15 May 2012

reading


I've done quite a bit of reading both as part of my planning for this project and since I started.  I have a little pile of relevant titles and have really enjoyed either re-visiting books I've read before or finding new ones.

I can't get enough of the recent and current writing on the natural world.  There is a particular genre here that includes Richard Mabey, Robert MacFarlane, Roger Deakin, Mark Cocker, Kathleen Jamie... they all have in common an intense level of observation of the world around them and are able to convey the wonder they have for it in a gripping and beautiful way.  I find their writing very inspiring.

As I'm reading I mark passages that are particularly relevant...


The cleavages between the sand dunes, where the wind and waves had driven it, were choked with plastic... They had their own fascination, the shampoo and milk cartons, the toilet cleaner bottles we could turn over with our feet.  Though the colours were faded and the labels long gone, we knew their shapes, had seen them ranked in supermarkets and hardware stores.  Brushes, masking tape, training shoes, orange polypropylene net...

(p59, Findings by Kathleen Jamie)


My habit of gathering stones and other talismans was a family one.  My parents were collectors.  Shelves and window-sills in my house were covered in shells, pebbles, twists of driftwood from rives and sea.  For as long as I could remember, we had picked things up as we walked.  Humdrum, everyday rites, practised by millions of people…. Now, though, collecting offered a way both to remember and to join up my wild places…. The objects seemed to hold my landscapes together, without binding them too tightly.

(p87-88, The Wild Places by Robert Macfarlane)


Our coast is being altered by the sea at every tide, and every storm, and nowhere more than here on the east coast.

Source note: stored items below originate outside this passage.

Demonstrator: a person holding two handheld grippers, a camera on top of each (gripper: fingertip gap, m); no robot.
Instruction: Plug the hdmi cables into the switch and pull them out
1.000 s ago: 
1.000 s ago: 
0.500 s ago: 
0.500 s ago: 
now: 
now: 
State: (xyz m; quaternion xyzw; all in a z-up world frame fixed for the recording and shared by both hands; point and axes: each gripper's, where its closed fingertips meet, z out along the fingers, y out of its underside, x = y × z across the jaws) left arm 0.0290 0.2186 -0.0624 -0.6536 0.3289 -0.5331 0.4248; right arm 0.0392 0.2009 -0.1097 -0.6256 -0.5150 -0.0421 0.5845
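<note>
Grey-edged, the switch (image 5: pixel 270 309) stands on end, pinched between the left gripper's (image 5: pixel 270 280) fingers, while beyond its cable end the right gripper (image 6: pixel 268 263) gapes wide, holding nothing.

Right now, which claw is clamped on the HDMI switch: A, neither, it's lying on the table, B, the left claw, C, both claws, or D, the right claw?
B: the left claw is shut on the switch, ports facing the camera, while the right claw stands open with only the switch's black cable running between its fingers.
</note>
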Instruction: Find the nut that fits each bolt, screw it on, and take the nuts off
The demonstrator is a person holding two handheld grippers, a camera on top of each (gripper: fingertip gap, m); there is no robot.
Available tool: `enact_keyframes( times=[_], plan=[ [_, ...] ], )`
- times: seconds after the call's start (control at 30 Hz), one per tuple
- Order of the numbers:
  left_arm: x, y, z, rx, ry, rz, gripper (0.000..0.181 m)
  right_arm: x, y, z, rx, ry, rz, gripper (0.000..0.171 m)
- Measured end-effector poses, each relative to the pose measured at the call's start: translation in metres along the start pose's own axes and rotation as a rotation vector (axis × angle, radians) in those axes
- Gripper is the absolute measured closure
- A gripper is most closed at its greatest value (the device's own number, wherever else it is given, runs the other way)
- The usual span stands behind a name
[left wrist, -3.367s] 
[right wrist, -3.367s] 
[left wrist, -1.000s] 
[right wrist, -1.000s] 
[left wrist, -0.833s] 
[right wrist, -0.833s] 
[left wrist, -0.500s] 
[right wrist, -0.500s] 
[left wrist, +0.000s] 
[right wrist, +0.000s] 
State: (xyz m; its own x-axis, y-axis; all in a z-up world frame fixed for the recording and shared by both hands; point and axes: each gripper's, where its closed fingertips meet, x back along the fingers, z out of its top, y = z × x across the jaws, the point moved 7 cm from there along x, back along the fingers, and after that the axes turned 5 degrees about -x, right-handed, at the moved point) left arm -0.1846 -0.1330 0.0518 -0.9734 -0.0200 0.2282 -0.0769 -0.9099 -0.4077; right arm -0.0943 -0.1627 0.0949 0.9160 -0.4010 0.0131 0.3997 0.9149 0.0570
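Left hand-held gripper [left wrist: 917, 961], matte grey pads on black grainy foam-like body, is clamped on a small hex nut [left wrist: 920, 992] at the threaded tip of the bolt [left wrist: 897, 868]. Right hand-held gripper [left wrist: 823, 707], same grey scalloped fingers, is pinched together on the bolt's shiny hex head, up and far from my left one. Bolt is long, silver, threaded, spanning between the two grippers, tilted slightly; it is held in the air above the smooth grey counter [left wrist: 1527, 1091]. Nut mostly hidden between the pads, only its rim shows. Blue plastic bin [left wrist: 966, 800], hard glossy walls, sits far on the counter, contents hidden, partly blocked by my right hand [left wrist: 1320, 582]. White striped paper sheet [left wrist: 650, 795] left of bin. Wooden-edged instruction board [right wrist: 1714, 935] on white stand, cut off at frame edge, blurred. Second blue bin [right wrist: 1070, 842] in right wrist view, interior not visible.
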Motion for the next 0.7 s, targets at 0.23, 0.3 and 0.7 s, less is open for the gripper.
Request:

(p76, Waterlog by Roger Deakin)  


I was recommended Polly Binns' Vision and Process in Textile Art.  A Personal Response to a Particular Landscape Expressed Through Textile Art.  This is her Phd thesis.  It has been a very valuable read for me and very relevant to my engagement with coastal landscape.  Although her engagement with the North Norfolk coast was all around her every day so she could enjoy the total immersion that I am dipping in and out of with Spurn.

The People Along the Sand by Jan Crowther is a history of Spurn and the people that have lived there since 1800 and I'm finding it really quite gripping!  It is so incredible that people have lived and worked on this inhospitable strip of land, often at the mercy of the sea and for a long time before there were roads and cars.  This really brings home the loss of land to the sea and describes the communities here having to shift and re-adjust when erosion gets the better of their buildings. 

2 comments:

  1. You've mentioned some of my favourite books here, I shall definitely be looking up the others.

    ReplyDelete
  2. Hi Helen. Which ones are your favorites? Any others you can recommend?